**Directions**
Search the data for the string "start", and report each line where it is found.

___ Provided material

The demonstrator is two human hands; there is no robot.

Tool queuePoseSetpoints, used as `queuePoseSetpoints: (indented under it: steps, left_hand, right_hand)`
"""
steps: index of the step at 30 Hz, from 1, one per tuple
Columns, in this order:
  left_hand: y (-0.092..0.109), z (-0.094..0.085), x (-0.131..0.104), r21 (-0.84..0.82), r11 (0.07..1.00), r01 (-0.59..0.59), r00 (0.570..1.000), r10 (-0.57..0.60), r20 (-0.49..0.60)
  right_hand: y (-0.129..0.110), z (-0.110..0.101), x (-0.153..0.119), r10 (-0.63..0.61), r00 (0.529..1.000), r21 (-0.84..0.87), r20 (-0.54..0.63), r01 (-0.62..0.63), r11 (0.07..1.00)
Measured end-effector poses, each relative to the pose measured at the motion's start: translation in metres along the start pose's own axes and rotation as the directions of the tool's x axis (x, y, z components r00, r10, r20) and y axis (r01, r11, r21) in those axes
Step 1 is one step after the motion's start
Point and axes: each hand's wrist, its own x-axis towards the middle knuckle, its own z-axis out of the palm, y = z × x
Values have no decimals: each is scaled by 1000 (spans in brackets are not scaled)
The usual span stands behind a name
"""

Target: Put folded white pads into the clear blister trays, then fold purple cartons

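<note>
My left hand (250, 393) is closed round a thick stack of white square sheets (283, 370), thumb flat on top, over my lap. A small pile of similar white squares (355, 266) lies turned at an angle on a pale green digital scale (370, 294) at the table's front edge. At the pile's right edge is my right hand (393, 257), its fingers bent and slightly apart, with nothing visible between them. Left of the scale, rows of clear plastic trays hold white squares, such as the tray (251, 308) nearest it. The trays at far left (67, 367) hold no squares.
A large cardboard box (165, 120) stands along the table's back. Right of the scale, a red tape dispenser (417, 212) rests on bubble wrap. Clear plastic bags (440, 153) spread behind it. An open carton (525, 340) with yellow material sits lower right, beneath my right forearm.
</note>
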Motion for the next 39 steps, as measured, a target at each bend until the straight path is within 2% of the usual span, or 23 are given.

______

**Exercise solution**
Measured end-effector poses, each relative to the pose measured at the motion's start: translation in metres along the start pose's own axes and rotation as the directions of the tool's x axis (x, y, z components r00, r10, r20) and y axis (r01, r11, r21) in those axes
Step 1 is one step after the motion's start

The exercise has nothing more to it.